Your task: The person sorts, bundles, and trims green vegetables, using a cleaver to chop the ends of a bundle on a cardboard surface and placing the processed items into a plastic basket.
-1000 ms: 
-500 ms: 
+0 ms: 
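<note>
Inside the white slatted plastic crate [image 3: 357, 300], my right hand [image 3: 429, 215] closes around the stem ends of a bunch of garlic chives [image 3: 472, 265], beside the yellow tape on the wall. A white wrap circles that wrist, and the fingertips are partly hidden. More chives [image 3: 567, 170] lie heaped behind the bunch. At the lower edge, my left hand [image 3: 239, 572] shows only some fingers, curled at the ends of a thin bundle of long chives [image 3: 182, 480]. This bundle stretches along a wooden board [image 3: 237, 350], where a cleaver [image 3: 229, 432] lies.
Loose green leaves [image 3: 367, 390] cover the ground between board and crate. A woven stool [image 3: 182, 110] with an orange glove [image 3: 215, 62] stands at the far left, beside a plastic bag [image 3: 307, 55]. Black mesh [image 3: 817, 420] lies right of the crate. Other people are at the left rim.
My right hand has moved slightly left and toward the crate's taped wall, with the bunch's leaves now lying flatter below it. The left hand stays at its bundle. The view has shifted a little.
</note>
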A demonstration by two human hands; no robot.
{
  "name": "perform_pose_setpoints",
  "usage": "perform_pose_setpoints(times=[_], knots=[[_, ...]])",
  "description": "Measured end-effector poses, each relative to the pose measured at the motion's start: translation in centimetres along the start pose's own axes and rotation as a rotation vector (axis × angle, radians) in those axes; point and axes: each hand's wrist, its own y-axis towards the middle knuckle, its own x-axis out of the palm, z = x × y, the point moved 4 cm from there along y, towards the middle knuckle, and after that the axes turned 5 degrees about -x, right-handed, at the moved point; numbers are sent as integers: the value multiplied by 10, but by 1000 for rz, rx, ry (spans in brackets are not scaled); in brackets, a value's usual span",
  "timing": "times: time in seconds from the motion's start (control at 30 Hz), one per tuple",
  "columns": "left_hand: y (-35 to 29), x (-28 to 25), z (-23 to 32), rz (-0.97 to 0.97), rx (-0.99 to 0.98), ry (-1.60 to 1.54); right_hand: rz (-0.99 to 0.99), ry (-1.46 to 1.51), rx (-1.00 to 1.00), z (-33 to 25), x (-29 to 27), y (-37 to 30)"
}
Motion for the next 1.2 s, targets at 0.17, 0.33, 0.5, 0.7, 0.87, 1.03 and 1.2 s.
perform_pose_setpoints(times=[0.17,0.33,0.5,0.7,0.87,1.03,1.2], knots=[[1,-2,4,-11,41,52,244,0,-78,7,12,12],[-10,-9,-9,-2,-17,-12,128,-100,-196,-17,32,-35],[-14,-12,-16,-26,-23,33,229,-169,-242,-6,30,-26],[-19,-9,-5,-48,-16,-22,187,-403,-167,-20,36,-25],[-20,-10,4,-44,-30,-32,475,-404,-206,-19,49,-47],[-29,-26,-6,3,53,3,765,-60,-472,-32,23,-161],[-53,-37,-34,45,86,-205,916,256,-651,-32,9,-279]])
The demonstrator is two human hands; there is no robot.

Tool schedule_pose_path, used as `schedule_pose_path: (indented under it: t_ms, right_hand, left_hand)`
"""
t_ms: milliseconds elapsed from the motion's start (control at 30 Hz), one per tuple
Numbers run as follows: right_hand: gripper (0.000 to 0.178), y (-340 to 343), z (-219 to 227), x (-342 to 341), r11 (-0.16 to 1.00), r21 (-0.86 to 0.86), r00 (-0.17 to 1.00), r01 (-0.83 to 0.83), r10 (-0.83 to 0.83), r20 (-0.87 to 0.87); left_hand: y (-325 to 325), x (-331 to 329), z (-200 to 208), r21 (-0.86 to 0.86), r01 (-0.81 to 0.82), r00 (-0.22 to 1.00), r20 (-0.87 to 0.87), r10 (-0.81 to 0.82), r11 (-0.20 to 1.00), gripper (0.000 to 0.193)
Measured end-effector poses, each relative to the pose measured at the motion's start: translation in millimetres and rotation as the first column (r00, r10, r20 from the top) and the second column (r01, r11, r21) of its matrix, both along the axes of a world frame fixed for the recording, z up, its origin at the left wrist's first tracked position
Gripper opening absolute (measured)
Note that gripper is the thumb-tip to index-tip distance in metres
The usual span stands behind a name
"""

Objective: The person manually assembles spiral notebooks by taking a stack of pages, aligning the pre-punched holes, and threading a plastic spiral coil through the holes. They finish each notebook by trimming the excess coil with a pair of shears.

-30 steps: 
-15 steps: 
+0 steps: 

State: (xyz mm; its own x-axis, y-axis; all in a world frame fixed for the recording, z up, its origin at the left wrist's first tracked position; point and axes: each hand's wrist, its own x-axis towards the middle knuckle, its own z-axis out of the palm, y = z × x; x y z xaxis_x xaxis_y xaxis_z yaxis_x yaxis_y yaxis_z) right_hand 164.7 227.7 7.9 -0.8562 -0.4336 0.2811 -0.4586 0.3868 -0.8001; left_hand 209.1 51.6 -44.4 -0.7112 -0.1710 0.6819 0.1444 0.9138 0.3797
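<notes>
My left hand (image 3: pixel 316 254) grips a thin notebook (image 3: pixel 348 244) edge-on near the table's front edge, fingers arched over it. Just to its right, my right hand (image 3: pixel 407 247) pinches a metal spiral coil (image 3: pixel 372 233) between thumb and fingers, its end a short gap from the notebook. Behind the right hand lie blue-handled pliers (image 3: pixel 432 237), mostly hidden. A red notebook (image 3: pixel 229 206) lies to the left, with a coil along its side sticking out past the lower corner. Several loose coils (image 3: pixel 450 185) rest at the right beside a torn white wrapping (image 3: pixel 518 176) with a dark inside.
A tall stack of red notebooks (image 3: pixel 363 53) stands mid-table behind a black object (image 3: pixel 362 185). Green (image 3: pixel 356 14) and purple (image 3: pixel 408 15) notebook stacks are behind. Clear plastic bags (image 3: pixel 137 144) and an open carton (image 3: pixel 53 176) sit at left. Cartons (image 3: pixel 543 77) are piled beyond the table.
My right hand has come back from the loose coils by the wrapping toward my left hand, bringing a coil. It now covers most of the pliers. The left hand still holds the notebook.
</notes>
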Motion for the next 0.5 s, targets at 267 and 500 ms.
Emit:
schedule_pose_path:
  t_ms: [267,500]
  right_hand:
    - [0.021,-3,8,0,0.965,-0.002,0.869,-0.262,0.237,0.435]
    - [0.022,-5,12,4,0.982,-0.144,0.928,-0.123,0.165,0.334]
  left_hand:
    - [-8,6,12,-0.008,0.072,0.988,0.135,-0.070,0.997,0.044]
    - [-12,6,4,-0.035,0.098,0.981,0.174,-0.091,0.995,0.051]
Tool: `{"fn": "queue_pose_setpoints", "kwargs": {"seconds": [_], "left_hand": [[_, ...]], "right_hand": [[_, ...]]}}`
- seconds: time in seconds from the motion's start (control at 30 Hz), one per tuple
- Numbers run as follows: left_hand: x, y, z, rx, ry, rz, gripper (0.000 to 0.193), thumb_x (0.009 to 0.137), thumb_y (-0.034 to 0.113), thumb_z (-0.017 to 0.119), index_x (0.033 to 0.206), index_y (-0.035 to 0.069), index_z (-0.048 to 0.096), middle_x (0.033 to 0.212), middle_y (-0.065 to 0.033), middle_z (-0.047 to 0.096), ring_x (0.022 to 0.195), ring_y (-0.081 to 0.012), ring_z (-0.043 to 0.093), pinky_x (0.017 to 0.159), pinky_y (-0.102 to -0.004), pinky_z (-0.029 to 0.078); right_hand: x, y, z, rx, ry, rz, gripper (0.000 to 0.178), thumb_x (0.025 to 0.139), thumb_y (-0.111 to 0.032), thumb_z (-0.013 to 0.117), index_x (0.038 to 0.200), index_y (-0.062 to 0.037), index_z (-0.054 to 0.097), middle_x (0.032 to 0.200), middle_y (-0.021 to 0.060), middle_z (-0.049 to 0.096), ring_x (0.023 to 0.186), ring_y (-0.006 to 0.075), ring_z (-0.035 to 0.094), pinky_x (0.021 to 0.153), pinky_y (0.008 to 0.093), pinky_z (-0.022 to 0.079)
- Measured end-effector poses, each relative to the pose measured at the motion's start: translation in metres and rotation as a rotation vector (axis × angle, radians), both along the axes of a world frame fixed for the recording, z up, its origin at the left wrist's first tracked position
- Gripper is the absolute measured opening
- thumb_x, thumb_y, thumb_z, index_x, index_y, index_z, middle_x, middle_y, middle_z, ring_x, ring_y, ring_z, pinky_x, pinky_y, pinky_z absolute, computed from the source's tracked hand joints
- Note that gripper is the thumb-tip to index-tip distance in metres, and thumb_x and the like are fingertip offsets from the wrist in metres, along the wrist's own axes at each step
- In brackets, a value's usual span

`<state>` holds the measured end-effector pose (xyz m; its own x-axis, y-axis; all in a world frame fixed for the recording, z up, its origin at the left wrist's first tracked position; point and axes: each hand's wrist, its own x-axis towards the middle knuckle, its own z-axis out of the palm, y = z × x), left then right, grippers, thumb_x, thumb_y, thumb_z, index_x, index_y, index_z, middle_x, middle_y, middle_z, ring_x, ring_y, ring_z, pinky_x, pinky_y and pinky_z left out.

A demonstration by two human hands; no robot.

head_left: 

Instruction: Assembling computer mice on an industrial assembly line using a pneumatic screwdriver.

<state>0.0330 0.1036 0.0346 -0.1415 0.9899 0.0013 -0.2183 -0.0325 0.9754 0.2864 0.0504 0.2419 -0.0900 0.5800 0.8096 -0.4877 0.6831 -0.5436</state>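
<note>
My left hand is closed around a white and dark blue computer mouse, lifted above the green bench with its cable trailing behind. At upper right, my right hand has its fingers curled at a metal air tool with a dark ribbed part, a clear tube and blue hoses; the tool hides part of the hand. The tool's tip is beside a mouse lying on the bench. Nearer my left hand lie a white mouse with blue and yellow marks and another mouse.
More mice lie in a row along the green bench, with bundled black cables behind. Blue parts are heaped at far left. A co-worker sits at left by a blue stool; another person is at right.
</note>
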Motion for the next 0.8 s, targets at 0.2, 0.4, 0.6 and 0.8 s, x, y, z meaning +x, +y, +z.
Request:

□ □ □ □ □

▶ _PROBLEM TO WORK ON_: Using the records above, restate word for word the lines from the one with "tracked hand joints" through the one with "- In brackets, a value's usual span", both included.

▶ _TASK SOLUTION_:
- thumb_x, thumb_y, thumb_z, index_x, index_y, index_z, middle_x, middle_y, middle_z, ring_x, ring_y, ring_z, pinky_x, pinky_y, pinky_z absolute, computed from the source's tracked hand joints
- Note that gripper is the thumb-tip to index-tip distance in metres, and thumb_x and the like are fingertip offsets from the wrist in metres, along the wrist's own axes at each step
- In brackets, a value's usual span

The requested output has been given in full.